Dalam Rumah Tangga Harus Elastis dan Fleksibel
Oleh: Mahbub Fauzie (Kepala KUA Kec. Atu Lintang, Aceh Tengah)
Pernikahan adalah sebuah ikatan suci yang bukan hanya menyatukan dua insan, tetapi juga dua keluarga, dua latar belakang, dan dua kepribadian yang berbeda. Seperti yang disampaikan oleh Menteri Agama, Prof. Dr. KH. Nasaruddin Umar, MA dalam acara Nikah Fest di Masjid Istiqlal, 4 September 2025 lalu, rumah tangga ibarat karet, dapat meregang saat ada perbedaan, tetapi harus kembali menyatu.

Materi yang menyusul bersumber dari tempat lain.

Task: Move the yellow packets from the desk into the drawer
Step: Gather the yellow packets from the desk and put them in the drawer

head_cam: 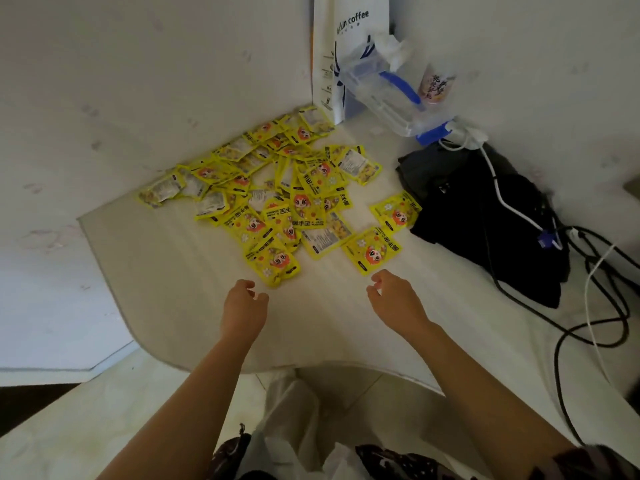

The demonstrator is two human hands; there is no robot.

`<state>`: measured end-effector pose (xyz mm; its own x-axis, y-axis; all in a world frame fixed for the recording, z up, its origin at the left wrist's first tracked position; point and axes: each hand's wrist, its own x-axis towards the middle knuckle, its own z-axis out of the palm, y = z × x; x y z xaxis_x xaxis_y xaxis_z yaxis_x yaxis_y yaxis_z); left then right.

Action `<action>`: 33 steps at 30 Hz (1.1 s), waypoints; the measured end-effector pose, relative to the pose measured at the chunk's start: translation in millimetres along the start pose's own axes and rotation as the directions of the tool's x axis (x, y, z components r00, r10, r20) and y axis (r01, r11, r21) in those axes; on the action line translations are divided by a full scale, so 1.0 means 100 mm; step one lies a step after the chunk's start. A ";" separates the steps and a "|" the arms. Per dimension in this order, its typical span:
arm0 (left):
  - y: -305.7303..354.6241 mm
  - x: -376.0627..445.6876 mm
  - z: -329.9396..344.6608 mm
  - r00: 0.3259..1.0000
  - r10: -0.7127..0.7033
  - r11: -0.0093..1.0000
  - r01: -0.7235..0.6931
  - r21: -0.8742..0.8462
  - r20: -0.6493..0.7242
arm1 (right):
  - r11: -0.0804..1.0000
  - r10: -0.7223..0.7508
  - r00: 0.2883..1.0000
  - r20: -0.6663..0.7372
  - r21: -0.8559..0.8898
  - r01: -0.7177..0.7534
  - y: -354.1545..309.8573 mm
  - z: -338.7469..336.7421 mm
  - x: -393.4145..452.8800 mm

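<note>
While both hands hover just short of the pile, nothing is gripped yet: the left hand and the right hand hang with fingers loosely curled and empty, above the bare front of the desk. The yellow packets lie scattered and overlapping from the back wall toward the hands, the nearest ones just beyond the fingertips. No drawer shows in this view.

The likely trouble is the packets themselves. They look flat and glossy, so a loose scoop could let some slide out and drop off the desk edge. A wide sweep on the right could also snag the black bag or the cables lying near the outlying packets.
</note>
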<state>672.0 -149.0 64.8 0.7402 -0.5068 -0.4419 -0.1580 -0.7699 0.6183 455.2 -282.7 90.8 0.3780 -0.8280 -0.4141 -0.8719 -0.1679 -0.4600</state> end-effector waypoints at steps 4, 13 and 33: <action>0.14 0.34 0.04 0.991 -0.134 0.989 0.135 -0.065 0.023 | 0.962 0.227 0.974 -0.002 0.158 -0.224 -0.08 0.00 0.36; 0.43 0.70 0.20 0.975 -0.224 0.967 0.223 0.127 -0.010 | 0.756 0.606 0.796 0.001 0.312 -0.576 -0.21 0.05 0.93; 0.17 0.73 -0.09 0.977 -0.197 0.980 0.199 -0.020 0.078 | 0.799 0.540 0.841 -0.012 0.321 -0.509 -0.30 0.07 1.17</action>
<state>729.5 -195.7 49.5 0.7035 -0.3741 -0.6042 0.0054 -0.8474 0.5309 528.0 -371.2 51.0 -0.1570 -0.7938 -0.5876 -0.7886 0.4589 -0.4093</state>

Di sinilah pentingnya sifat elastisitas dan fleksibilitas dalam mengelola dinamika rumah tangga.
Rumah Tangga, Bukan Surga, Tapi Jalan Menuju Surga
Banyak pasangan baru yang memiliki ekspektasi bahwa kehidupan rumah tangga akan selalu dipenuhi dengan cinta, tawa, dan kebahagiaan. Kenyataannya, rumah tangga tidak akan lepas dari konflik, perbedaan pendapat, bahkan pertengkaran kecil. Inilah yang dimaksud Menag ketika mengatakan bahwa rumah tangga bisa merenggang, tetapi tidak boleh putus.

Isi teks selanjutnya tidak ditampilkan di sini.